Clumps of water lilies float by the boat. A working felucca crosses the river ahead of me, ferrying people from Gezira Island to the Giza side. I row on, entranced by the smooth motion of the oars as I push them forward and with a flick of the wrists, drop the oar blades in the water. Since I'm going with current, the pull through is easy and the oar handles are back in my lap ready to be pushed away over and over. The waves are minimal, barely a ripple to contend with.

Then, 25 minutes later, I reach Midan Kit Kat and turn around to start back to the ERC. But off the port oar is a strange black fuzzy thing in the water. I paddle closer and on closer inspection I see it is a man's wig. A toupee, perhaps?

I can imagine the circumstances of its arrival into the Nile. A man walking with his wife or girlfriend along the Nile on a hot summer's eve. A sudden gust of wind lifts up the toupee and he is cooler on top than he wants to be.
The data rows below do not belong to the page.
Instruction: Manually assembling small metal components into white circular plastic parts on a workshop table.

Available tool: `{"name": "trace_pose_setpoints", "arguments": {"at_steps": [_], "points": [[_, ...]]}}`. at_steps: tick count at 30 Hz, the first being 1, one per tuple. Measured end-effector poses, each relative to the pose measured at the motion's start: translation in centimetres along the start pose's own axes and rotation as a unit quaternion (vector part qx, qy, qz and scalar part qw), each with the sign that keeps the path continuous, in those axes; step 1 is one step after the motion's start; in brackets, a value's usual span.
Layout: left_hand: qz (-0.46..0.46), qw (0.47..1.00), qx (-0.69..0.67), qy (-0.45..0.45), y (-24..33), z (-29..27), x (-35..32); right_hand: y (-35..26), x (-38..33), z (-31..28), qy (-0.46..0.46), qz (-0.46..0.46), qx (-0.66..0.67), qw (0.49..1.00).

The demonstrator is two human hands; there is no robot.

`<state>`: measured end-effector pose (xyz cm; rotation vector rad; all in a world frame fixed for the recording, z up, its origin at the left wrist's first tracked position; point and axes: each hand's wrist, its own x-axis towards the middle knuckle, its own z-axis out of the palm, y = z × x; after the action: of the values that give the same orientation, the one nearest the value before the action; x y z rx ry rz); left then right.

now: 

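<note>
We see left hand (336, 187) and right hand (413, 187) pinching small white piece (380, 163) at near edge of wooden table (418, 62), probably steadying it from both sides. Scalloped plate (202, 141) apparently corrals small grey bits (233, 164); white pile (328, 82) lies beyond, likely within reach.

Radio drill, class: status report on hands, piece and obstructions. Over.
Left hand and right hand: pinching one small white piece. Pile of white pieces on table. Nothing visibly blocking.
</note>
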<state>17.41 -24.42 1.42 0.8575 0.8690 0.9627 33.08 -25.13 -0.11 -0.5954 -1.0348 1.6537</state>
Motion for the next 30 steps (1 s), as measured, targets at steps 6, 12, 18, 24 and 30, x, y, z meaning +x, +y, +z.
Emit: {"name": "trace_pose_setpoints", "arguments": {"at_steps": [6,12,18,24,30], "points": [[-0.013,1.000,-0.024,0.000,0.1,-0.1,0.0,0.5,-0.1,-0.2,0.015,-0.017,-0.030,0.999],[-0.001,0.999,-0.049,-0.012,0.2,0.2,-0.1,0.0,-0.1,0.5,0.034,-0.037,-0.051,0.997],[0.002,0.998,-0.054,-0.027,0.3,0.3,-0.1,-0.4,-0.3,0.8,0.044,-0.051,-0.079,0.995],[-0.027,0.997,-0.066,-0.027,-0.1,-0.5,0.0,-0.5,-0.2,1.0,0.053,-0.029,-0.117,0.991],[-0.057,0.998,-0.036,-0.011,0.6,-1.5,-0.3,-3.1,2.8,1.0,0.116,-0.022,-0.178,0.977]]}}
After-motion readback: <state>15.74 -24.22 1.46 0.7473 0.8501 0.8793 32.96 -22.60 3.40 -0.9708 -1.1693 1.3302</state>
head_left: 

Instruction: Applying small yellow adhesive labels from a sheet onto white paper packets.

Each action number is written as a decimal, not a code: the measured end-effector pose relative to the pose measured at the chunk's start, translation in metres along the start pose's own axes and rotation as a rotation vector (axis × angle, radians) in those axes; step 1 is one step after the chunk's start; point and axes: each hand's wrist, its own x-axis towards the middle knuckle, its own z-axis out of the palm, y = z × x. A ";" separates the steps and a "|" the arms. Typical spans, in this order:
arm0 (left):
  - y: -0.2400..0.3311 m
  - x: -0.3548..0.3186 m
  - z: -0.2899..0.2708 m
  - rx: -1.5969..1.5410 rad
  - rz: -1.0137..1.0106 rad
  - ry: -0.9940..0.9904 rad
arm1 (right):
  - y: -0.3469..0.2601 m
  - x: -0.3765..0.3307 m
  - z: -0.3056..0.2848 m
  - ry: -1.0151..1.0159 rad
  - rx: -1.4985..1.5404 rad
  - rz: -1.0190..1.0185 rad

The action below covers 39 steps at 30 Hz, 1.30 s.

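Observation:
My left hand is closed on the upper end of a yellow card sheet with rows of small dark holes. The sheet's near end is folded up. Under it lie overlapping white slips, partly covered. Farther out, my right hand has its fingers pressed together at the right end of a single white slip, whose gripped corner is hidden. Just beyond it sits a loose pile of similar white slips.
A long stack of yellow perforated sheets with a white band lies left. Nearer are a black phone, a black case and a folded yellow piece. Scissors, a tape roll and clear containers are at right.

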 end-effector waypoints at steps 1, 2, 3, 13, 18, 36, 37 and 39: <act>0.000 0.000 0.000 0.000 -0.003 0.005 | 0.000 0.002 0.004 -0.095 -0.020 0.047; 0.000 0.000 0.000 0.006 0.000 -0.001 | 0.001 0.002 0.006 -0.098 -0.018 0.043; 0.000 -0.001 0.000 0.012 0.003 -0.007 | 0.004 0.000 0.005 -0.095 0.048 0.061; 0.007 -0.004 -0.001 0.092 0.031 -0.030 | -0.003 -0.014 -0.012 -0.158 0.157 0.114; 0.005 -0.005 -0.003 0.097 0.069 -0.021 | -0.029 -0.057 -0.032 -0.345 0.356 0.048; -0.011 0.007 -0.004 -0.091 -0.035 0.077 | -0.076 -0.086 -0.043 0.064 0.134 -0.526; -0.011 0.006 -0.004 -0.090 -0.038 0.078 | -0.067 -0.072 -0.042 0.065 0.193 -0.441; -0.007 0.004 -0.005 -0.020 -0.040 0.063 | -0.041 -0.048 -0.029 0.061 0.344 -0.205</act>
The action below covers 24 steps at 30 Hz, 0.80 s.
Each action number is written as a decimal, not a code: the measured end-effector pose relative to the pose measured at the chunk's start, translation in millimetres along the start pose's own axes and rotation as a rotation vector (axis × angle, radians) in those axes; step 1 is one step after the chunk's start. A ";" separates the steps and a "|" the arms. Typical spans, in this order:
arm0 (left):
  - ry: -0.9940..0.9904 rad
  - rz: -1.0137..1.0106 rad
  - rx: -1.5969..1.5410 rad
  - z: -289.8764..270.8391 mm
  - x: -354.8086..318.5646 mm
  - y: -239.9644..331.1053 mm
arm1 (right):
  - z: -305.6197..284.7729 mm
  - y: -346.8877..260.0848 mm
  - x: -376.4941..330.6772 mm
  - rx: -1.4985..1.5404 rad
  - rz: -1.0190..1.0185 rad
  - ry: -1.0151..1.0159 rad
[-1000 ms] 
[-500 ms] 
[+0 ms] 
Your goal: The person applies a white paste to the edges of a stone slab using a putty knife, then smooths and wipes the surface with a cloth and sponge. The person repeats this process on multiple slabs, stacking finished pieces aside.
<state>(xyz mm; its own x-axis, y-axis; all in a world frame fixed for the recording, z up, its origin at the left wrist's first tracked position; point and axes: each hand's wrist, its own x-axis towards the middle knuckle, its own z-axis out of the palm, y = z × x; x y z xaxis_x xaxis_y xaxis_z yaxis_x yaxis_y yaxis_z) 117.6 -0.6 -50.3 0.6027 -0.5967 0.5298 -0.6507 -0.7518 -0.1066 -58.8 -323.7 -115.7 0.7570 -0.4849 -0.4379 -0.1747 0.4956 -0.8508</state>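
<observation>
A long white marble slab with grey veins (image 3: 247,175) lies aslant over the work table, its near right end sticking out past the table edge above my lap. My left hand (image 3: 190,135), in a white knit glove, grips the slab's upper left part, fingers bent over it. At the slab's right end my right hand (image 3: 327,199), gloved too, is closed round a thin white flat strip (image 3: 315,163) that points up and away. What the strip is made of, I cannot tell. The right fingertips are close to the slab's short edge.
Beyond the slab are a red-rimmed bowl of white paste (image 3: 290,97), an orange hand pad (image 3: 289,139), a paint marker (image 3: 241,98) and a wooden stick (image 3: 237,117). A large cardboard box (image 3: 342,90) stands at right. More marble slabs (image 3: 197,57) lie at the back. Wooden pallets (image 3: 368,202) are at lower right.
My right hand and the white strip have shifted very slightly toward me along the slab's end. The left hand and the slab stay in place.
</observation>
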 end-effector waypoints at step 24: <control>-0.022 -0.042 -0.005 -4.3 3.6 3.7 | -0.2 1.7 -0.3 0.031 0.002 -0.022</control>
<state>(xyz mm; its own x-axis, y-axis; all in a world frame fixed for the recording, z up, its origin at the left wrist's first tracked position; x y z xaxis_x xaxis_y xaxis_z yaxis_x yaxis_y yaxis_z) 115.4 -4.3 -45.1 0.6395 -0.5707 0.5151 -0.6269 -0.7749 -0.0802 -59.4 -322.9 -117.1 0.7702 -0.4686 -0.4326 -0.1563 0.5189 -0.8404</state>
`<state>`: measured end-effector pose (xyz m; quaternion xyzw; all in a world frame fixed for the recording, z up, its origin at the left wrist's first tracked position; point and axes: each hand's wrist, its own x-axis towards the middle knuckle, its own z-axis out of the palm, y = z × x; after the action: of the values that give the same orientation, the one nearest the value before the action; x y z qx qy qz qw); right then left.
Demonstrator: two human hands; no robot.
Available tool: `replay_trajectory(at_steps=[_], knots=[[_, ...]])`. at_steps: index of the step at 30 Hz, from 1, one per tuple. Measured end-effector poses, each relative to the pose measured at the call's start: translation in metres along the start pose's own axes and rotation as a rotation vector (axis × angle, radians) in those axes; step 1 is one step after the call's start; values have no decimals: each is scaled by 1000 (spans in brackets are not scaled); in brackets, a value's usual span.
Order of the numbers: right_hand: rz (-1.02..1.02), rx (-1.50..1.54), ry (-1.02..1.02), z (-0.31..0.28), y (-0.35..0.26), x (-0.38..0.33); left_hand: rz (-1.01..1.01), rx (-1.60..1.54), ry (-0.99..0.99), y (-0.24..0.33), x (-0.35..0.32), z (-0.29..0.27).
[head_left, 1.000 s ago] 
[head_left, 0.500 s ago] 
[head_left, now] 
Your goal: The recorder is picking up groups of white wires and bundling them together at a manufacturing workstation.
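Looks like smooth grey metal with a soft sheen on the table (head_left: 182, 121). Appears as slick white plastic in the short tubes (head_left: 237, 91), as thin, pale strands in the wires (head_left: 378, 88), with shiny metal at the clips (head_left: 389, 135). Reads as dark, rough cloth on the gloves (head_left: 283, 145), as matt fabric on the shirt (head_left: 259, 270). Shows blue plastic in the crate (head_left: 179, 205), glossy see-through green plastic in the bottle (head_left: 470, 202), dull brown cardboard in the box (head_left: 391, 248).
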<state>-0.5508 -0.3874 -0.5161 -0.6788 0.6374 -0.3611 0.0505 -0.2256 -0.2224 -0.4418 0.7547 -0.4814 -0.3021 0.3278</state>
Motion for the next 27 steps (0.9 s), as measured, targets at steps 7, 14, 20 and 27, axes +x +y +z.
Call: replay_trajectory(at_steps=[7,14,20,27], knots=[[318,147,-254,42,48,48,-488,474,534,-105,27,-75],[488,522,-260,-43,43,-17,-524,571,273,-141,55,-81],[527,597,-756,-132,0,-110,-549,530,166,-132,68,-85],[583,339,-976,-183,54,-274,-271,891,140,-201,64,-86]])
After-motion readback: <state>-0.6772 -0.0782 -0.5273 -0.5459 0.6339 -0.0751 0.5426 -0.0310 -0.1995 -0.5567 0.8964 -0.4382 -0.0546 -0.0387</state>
When I get back to the boat club, hot and tired, Magdy and his assistant are waiting to grab my starboard oar. I undo the port oarlock, put my right foot on the footrest and lift myself up and out of the boat. How many times have I done that over the years?

I carry my oars into the boathouse while Magdy follows with the canoe.

Kathleen Saville is a veteran rower who has lived in Egypt for many years. She teaches in the Department of Rhetoric and Composition at the American University in Cairo.